▸ Required action: Go through the data below and repeat it exactly, skipping each picture.

================================

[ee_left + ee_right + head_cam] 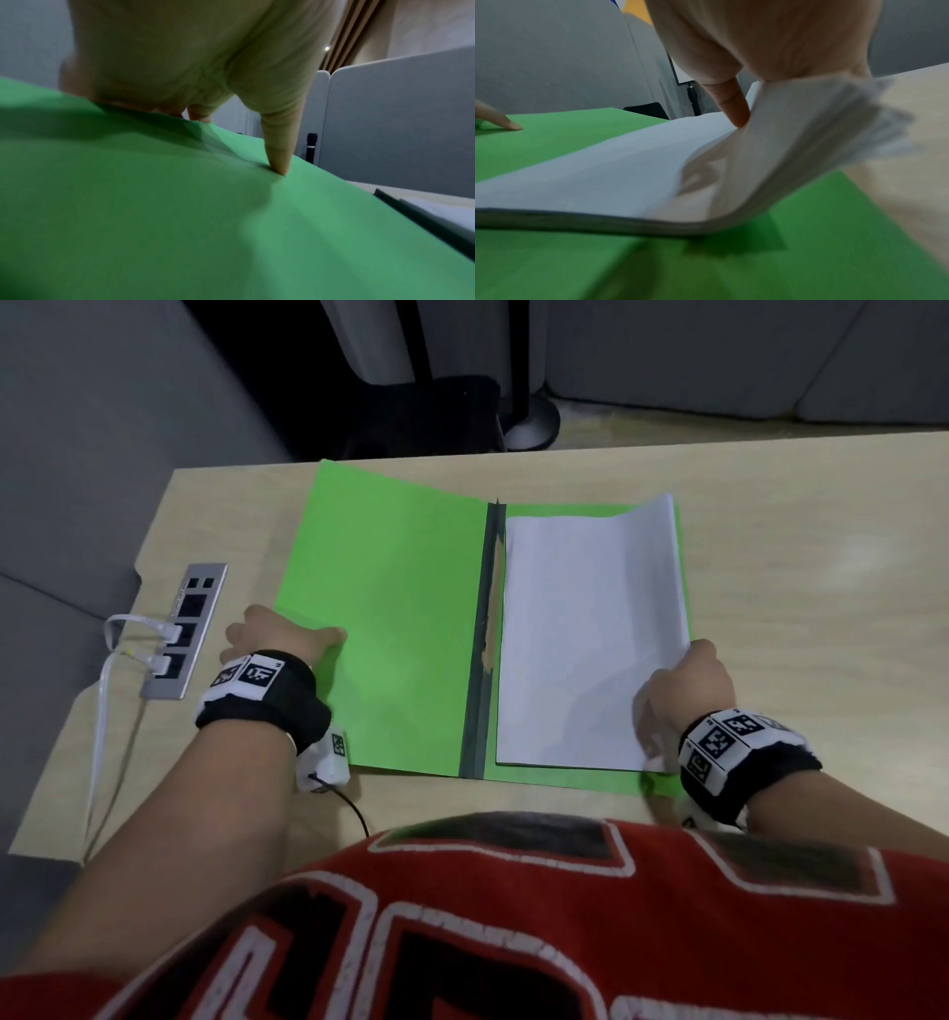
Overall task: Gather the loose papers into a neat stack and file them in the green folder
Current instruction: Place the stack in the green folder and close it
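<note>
- The green folder (390,608) is laid open on the light wooden desk (796,546), its dark spine (480,660) running between the two covers.
- The stack of white papers (585,634) is seen on the folder's right cover, just beside the spine; its right edge is lifted and bent upward, while its left part lies flat.
- That lifted edge is pinched by the right hand (685,685), thumb on top and fingers curled beneath, as the right wrist view shows (770,40).
- The left cover's outer edge is gripped by the left hand (277,636): the thumb (279,154) is pressed on the green surface, and the fingers are tucked under the edge.
- A metal power strip (185,629) with white cables (110,670) plugged in is set into the desk left of the folder.
</note>
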A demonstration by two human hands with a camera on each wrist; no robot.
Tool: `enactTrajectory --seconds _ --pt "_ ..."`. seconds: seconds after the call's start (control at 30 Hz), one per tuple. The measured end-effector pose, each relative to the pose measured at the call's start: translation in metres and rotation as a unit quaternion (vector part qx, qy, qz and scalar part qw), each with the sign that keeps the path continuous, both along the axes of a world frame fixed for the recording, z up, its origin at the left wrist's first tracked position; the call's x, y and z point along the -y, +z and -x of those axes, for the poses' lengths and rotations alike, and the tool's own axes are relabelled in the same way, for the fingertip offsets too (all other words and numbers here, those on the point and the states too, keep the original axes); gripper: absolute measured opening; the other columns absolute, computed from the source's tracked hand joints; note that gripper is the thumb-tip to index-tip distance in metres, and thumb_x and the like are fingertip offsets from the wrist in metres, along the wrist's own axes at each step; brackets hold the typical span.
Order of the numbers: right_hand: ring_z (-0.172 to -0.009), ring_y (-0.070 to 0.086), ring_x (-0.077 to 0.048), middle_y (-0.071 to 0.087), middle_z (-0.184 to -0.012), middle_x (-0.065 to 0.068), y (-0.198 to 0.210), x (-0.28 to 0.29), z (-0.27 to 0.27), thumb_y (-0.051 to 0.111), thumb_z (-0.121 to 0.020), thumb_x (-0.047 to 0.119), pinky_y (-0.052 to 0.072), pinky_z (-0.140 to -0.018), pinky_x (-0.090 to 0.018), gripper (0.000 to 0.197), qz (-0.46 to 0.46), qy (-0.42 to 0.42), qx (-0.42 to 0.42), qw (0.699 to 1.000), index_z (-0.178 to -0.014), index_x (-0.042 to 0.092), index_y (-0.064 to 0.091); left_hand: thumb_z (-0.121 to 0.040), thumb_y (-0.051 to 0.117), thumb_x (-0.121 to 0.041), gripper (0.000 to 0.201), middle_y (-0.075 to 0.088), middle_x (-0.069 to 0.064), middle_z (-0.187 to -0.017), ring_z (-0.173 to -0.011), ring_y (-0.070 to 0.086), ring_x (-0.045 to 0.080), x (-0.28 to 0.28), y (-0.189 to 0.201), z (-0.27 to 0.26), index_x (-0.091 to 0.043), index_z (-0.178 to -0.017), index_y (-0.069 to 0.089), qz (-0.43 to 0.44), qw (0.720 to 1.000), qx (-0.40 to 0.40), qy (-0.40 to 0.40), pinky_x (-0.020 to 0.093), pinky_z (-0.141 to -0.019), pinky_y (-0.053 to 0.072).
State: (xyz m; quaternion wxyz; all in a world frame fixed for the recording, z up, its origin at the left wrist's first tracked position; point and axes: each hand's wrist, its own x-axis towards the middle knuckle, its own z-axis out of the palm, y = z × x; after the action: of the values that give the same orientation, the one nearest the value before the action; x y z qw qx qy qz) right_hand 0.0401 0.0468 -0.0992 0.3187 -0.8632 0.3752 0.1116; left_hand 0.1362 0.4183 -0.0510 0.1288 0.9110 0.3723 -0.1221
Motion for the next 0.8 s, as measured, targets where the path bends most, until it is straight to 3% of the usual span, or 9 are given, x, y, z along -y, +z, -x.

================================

▸ Result of the task:
[ee_left + ee_right + head_cam] 
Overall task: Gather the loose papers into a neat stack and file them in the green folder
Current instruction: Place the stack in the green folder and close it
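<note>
- The green folder (390,608) is laid open on the light wooden desk (796,546), its dark spine (480,660) running between the two covers.
- The stack of white papers (585,634) is seen on the folder's right cover, just beside the spine; its right edge is lifted and bent upward, while its left part lies flat.
- That lifted edge is pinched by the right hand (685,685), thumb on top and fingers curled beneath, as the right wrist view shows (770,40).
- The left cover's outer edge is gripped by the left hand (277,636): the thumb (279,154) is pressed on the green surface, and the fingers are tucked under the edge.
- A metal power strip (185,629) with white cables (110,670) plugged in is set into the desk left of the folder.
</note>
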A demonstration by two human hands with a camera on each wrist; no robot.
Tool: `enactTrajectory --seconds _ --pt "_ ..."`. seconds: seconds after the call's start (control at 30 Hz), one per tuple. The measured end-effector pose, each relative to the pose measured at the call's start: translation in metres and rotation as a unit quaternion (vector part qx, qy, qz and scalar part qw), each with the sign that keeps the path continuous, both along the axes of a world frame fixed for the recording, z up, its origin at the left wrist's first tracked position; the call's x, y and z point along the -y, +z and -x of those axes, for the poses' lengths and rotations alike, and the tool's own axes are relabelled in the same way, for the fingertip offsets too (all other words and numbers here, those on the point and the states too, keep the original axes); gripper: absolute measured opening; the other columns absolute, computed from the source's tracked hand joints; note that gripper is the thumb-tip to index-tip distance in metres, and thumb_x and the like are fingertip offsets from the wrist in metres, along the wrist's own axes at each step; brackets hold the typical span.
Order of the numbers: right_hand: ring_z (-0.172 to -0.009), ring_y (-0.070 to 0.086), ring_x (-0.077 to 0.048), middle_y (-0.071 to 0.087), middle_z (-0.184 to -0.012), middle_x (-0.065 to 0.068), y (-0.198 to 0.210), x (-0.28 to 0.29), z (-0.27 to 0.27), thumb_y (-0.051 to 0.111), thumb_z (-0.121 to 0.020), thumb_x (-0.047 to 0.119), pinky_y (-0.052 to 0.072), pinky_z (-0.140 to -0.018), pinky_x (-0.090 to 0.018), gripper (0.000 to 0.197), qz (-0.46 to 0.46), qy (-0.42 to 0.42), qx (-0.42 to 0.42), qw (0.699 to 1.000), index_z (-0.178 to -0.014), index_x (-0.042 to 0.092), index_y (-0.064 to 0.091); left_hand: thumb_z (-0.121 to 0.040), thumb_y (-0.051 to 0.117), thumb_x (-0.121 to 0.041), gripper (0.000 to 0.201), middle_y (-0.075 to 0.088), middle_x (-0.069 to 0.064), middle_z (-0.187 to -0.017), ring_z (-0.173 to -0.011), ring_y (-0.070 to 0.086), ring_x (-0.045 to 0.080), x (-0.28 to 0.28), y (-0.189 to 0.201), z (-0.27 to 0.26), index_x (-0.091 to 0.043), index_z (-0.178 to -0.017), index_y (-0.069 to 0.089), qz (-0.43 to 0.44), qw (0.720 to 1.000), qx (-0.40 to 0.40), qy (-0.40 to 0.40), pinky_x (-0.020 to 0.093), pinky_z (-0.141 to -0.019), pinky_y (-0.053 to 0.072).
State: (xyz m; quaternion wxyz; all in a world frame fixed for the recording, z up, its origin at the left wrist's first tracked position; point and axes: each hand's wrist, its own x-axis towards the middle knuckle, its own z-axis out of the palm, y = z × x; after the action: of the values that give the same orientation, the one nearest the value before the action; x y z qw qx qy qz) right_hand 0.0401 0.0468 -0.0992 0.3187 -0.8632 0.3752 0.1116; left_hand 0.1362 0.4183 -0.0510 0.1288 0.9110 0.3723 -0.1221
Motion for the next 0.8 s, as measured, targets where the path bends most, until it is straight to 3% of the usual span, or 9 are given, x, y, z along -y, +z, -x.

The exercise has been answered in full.